PLSDA calculates the probability of each sample belonging to each possible class. The calculation of probabilities for a particular class ‘A’ involves examining the predicted y values from the PLSDA model for all samples, then fitting a Gaussian distribution to the predictions for class ‘A’ samples and another Gaussian distribution to all samples which are not class ‘A’. The class ‘A’ probability distribution function then gives the probability of any sample belonging to class ‘A’ from its predicted y value. This method is described in more detail at : | How is the prediction probability and threshold calculated for PLSDA?.

This is done for each possible class in turn and the results are saved in PLSDA models as model.detail.predprobability.

Side Note: The predicted y values used in these binary classification problems for "class A" versus "not class A" can be viewed in the Scores Plot where they are listed in the Plot Controls as "Y Predicted 1 (class 1 name)", "Y Predicted 2 (class 2 name)", etc. It is useful to view these plotted against "Sample" for example. The discriminant threshold value value is also plotted in these plots (see the link above for more details). The threshold values for these class binary classification problems are stored in model.detail.threshold, one value per class.

SVMDA

The LIBSVM library calculates the probabilities of each sample belonging to each possible class if the "Probability Estimates" option is enabled (default setting) in the SVMDA analysis window (or if the probabilityestimates option is set equal to 1 (default value) in command line usage). The method is explained in [1], section 8, "Probability Estimates". The method first calculates one-against-one pairwise class probabilities as a function of decision value, using the training data. The class probabilites are then found as an optimization problem using these k*(k-1)/2 pairwise probabilities (assuming there are k classes).

KNN

KNN models include the probabilities of each sample belonging to each possible class in the model.classification.probability field. The probability that a sample belongs to class ‘A’ is calculated as the the fraction of nearest-neighbors which have that particular class.

SIMCA

SIMCA calculates the probability of each sample belonging to each possible submodel class or class group. The calculation of a sample's probability of belonging to a particular submodel class, say class 'A', involves examining the Q and/or T^2 statistics for the sample in that sub-model. This is done for each possible class and the results are saved in the SIMCA model as model.classification.probability.
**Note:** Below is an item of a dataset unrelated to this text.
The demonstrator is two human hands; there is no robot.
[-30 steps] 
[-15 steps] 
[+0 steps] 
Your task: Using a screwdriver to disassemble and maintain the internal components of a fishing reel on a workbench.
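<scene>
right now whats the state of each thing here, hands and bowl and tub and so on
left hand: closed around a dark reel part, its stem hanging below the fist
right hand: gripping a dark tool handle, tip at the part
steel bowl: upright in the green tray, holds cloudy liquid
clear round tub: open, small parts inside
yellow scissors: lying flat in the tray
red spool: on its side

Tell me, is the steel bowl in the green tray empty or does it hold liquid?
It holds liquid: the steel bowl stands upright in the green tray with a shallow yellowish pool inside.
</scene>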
The calculation of class probability for a sample is done based on the "rule" option in the SIMCA model, the Q and/or T^2 for the sample, and an estimation of the T^2 and Q distributions from the calibration data.
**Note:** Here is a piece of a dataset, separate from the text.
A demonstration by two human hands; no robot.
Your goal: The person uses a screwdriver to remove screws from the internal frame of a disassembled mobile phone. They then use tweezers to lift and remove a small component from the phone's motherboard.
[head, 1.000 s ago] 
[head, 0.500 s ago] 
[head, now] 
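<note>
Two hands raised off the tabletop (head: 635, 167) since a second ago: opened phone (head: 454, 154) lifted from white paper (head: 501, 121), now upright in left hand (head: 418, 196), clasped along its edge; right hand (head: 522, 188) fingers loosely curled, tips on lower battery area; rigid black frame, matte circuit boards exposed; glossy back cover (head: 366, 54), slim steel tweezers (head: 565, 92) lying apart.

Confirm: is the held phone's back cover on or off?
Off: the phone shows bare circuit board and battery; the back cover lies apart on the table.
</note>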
First, the confidence level corresponding to the sample's observed Q and/or T^2 is estimated from the distributions in the calibration data. Next, one of two methods are used to calculate probability:

  • For decision rules "Q", "T2", or "Both": the confidence limits estimated for the Q and T^2 statistics are both converted into probabilities using:
 class_probability = (1-C)/(1-D)*0.50.
where C is the confidence level determined from either of the statistics and D is the decision limit threshold defined in the SIMCA model's options (options.rule.limit.t2 or options.rule.limit.q). Thus, a sample which has a confidence level determined to be at the decision limit will be assigned a probability of 50%. If the "Q" or "T2" rules are use, the corresponding probability is reported. If the "Both" rule is used, the lower probability calculated from the Q and T^2 statistics is reported.
  • For decision rule "Combined": the combined statistic, defined as: sqrt( (Q)^2 + (T^2)^2 ), is used along with the empirically-determined distribution of confidence levels from Q and T^2 to interpolate a probability. In this case, a confidence level of 2D-1 (e.g. which would be =0.9 when D=0.95) is assigned 100% probability and a confidence level of 0.999 (or (D+1)/2, whichever is larger) is assigned as 0% probability.
For example, with decision limit threshold at 0.95 (= 50% probability), a confidence level of 0.98 corresponds to an in-class probability of 20% whereas a confidence level of 0.92 corresponds to a 70% in-class probability.